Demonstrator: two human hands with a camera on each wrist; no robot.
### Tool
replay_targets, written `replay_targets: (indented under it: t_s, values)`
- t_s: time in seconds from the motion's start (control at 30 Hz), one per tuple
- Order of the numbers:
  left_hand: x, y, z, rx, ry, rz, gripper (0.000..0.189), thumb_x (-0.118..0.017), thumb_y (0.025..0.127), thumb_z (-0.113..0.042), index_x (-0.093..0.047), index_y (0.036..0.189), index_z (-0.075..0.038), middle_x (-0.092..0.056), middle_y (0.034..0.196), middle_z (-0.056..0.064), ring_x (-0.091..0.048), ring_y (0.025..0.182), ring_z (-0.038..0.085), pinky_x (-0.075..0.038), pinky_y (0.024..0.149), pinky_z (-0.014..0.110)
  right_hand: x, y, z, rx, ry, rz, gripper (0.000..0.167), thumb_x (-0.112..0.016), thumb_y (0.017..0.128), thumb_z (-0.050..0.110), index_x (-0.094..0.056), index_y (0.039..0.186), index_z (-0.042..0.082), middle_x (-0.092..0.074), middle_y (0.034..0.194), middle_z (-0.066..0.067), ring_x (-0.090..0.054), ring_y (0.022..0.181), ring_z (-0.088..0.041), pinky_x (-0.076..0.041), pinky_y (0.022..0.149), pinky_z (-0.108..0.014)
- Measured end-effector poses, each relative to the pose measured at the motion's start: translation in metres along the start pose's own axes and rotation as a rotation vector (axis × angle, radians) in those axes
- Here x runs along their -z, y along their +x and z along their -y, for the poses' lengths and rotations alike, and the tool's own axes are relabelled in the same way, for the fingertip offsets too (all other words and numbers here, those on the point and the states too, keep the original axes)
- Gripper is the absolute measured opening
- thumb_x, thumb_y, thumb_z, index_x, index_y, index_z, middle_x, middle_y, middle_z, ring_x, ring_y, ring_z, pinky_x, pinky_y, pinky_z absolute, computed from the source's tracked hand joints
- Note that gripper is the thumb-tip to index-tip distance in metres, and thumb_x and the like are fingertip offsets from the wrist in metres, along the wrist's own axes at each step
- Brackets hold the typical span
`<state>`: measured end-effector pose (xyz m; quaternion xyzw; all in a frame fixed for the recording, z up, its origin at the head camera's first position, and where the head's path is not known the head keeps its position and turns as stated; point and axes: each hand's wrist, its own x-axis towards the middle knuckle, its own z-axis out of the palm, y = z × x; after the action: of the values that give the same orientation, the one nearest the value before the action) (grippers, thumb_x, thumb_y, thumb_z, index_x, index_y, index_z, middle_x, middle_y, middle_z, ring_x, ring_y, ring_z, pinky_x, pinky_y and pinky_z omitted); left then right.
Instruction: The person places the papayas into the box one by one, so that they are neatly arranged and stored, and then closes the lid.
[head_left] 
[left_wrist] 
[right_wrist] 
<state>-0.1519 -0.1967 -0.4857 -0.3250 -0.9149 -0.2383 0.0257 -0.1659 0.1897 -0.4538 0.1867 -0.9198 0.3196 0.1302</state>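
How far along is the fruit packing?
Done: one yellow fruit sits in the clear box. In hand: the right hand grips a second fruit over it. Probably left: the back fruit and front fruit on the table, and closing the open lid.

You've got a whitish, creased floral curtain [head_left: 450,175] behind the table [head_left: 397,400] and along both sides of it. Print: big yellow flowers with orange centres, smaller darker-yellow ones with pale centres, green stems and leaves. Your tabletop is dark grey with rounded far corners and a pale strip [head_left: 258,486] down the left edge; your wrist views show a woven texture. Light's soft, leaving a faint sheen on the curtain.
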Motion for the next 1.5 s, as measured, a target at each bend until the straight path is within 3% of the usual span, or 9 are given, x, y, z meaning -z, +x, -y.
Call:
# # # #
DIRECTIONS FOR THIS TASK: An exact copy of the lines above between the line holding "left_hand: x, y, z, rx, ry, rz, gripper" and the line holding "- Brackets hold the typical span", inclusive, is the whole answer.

SOLUTION FOR THIS TASK:
  left_hand: x, y, z, rx, ry, rz, gripper (0.000..0.189), thumb_x (-0.118..0.017), thumb_y (0.025..0.127), thumb_z (-0.113..0.042), index_x (-0.093..0.047), index_y (0.036..0.189), index_z (-0.075..0.038), middle_x (-0.092..0.056), middle_y (0.034..0.196), middle_z (-0.056..0.064), ring_x (-0.091..0.048), ring_y (0.025..0.182), ring_z (-0.038..0.085), pinky_x (-0.075..0.038), pinky_y (0.024..0.149), pinky_z (-0.014..0.110)
  right_hand: x, y, z, rx, ry, rz, gripper (0.000..0.167), thumb_x (-0.112..0.016), thumb_y (0.017..0.128), thumb_z (-0.050..0.110), index_x (-0.094..0.056), index_y (0.039..0.186), index_z (-0.042..0.082), middle_x (-0.092..0.074), middle_y (0.034..0.194), middle_z (-0.066..0.067), ring_x (-0.090..0.054), ring_y (0.022..0.181), ring_z (-0.088..0.041), pinky_x (-0.076..0.041), pinky_y (0.022..0.149), pinky_z (-0.108..0.014)
- Measured end-effector poses, each relative to the pose measured at the motion's start: translation in metres along the start pose's own axes and rotation as a rotation vector (axis × angle, radians) in those axes
- Here x runs along their -z, y along their +x and z along their -y, for the poses' lengths and rotations alike, and the tool's own axes are relabelled in the same way, for the fingertip offsets too (all other words and numbers here, those on the point and the states too, keep the original axes)
- Gripper is the absolute measured opening
- thumb_x, thumb_y, thumb_z, index_x, index_y, index_z, middle_x, middle_y, middle_z, ring_x, ring_y, ring_z, pinky_x, pinky_y, pinky_z absolute, computed from the source's tracked hand joints
- Note that gripper is the thumb-tip to index-tip distance in metres, and thumb_x and the like are fingertip offsets from the wrist in metres, along the wrist's own axes at each step
- Brackets hold the typical span

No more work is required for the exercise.